I believe that the best solution to the problem of having lobbyists and others seeking special
benefits from the government sitting on government
advisory boards is to get rid of these advisory boards.
Conflicts involving these boards are important because, although they are "merely
advisory," their recommendations are often accepted, and their
members are often selected (or seen to be selected) in order to reach a particular
conclusion. The membership of such boards is difficult for well-meaning officials to balance
so that the board's recommendations do not reflect the
self-serving views of one side or one industry, usually one that has
a financial interest in the outcome. Equally as serious, it appears
to the public that the recommendations of these boards is biased.
That is not a good basis for government decision-making.
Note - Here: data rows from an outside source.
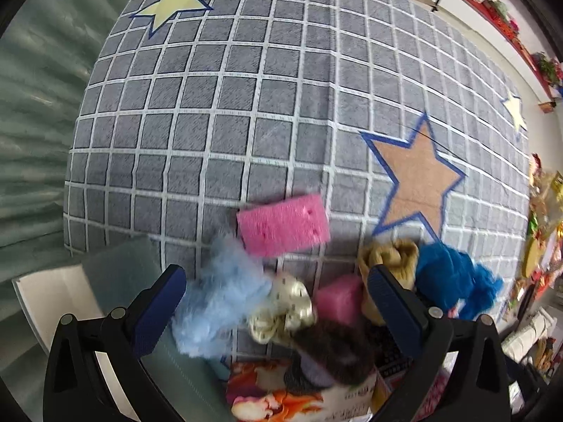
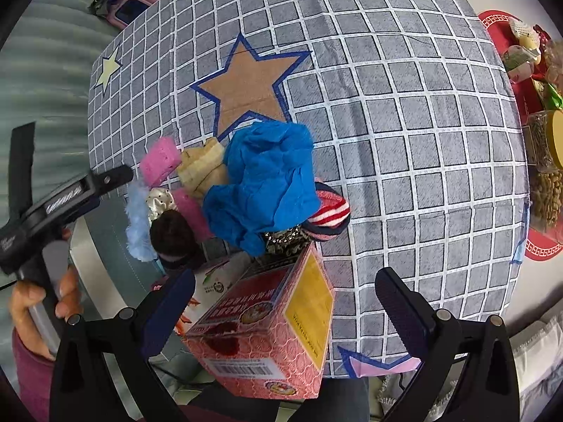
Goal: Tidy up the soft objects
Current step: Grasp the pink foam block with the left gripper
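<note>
Both claws hang released and empty: the left gripper (image 1: 278, 295) spread over the fluffy pale-blue plush piece (image 1: 220, 302), the right gripper (image 2: 285, 299) above the pink printed cardboard box (image 2: 267, 327). The soft pile sits at the checked grey cloth's (image 2: 404, 140) near edge. I'd pinch the plush deep, mid-body.

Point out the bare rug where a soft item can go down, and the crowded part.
Free: the checked rug right of the blue cloth, out to the red tray; also the grid between the yellow star and the pink sponge. Crowded: the pile around the blue cloth and pink box.
</note>
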Demonstrator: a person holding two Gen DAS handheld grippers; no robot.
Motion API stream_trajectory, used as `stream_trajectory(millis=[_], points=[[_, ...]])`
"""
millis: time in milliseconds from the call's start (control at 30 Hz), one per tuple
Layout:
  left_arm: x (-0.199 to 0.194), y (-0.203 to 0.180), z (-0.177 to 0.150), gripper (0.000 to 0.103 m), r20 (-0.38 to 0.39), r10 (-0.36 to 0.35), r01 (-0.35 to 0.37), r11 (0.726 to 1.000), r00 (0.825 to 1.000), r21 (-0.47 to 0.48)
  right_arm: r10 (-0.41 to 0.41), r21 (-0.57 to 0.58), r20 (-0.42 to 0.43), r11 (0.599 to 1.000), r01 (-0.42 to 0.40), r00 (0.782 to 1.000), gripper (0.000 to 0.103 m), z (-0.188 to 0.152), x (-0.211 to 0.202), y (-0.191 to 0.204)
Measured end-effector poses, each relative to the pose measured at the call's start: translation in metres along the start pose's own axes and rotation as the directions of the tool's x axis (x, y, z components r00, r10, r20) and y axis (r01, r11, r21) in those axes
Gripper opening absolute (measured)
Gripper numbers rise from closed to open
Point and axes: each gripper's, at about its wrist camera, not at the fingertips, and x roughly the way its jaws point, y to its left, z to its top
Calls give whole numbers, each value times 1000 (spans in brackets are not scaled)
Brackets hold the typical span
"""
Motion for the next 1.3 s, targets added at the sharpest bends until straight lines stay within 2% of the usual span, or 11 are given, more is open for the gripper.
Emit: stream_trajectory(millis=[267, 567, 667, 767, 933, 1033, 1100, 1133, 1200, 1267, 1300], points=[[49, 0, 31, 103, -34, 57, -58, 997, 998, -48, 5, -6, -3, 1000, -5, 1000, 103, 14, 7, -4], [78, 16, 52, 103, -71, 67, -72, 995, 995, -68, 13, -12, -19, 1000, -13, 1000, 103, 24, 17, -8], [91, 15, 57, 91, -78, 76, -81, 994, 994, -66, 18, -20, -19, 1000, -18, 1000, 103, 28, 19, -7], [101, -1, 45, 81, -112, 102, -109, 992, 989, -63, 24, -34, -16, 999, -25, 1000, 103, 36, 22, -3], [102, -8, 26, 75, -110, 113, -119, 992, 987, -46, 45, -60, -32, 997, -47, 998, 103, 53, 30, 3], [103, -9, 24, 75, -84, 89, -94, 994, 992, -54, 74, -66, -43, 995, -76, 996, 103, 62, 38, 5], [98, -7, 25, 75, -64, 79, -83, 995, 995, -56, 82, -66, -61, 994, -86, 995, 86, 63, 43, 5], [96, -6, 26, 75, -53, 78, -80, 995, 996, -55, 90, -63, -75, 993, -95, 993, 66, 62, 46, 3], [92, -6, 26, 75, -31, 78, -80, 995, 996, -52, 118, -53, -99, 991, -123, 988, 46, 58, 49, -2], [88, -5, 27, 75, -9, 80, -80, 996, 997, -46, 118, -44, -84, 992, -122, 989, 34, 52, 45, -12], [85, -6, 27, 75, 1, 82, -82, 996, 997, -42, 110, -38, -63, 993, -113, 992, 33, 50, 41, -19]])
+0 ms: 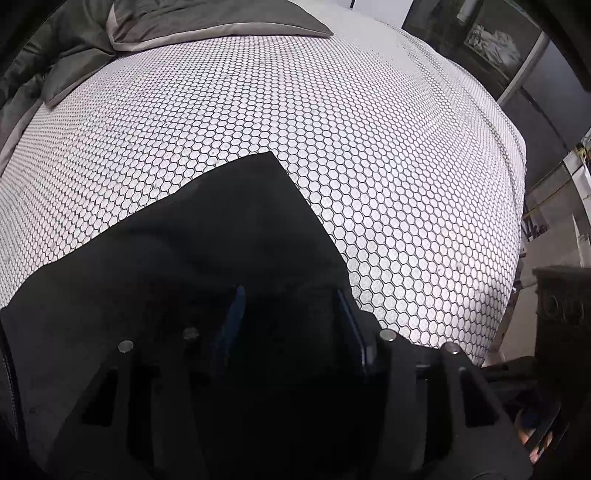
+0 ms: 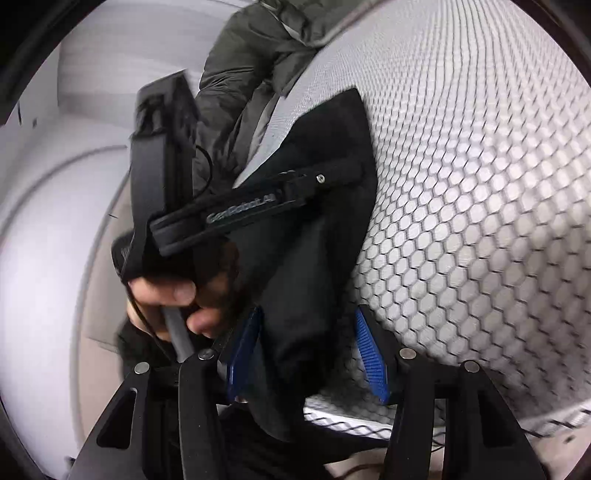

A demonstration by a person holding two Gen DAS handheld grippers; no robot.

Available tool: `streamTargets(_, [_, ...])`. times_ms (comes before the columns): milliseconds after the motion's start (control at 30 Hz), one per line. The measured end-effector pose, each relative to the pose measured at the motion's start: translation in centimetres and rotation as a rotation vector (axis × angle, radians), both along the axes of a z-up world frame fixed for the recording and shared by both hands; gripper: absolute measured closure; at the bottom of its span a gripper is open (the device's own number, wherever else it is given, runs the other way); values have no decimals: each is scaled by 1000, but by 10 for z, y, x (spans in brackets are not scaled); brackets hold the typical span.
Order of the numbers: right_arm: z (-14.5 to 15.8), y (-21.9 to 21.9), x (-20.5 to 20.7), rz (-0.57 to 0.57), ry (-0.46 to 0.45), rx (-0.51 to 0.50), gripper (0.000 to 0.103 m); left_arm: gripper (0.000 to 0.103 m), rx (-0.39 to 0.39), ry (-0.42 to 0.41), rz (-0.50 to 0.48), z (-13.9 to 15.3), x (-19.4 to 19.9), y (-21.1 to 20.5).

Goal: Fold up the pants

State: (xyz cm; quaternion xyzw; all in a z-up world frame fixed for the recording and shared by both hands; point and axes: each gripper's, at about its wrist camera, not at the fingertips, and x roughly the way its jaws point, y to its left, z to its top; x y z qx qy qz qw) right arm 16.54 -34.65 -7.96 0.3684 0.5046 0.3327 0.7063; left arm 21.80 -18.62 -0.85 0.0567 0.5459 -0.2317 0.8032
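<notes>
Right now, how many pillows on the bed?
1 clearly: a grey pillow at the far end of the honeycomb-print bed. Rumpled grey bedding beside it may hide more.

The black pants (image 1: 207, 240) run off the left wrist view's bottom edge, hidden behind the left gripper (image 1: 291, 314); whether its pads press cloth is unclear.

Soft, even light is falling across the honeycomb bedspread (image 1: 332, 129), washing its far edge nearly white. The black pants (image 1: 207, 229) are swallowing the light, showing almost no folds, and the gripper's fingers (image 1: 236, 314) are sinking into that darkness. In the right wrist view motion blur is smearing the bedspread's pattern (image 2: 480, 184) and the pale wall (image 2: 44, 240). Both lenses are bulging straight lines into curves, with black vignetting crowding the corners.
</notes>
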Motion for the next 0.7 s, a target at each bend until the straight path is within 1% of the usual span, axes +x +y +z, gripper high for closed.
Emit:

In 2010, the Obama administration tried to solve this government ethics
problem by prohibiting registered lobbyists from sitting on federal
government advisory boards. The 130 lobbyists who sat on the 16
Industry Trade Advisory Committees (ITAC), which make
recommendations concerning U.S. trade policy, filed a suit to have
this prohibition declared unconstitutional. Their suit was dismissed
by a federal district court, and the lobbyists appealed.
The appellate court decision in the case of Autor
(attached; see below) came out in January and, in response, this week the
Office of Management and Budget (OMB) made a change in the policy
(attached; see below) that will allow lobbyists to sit on advisory
boards in their representative capacity (like employees for
companies), but not in their individual capacity (as individuals who
happen to be lobbyists).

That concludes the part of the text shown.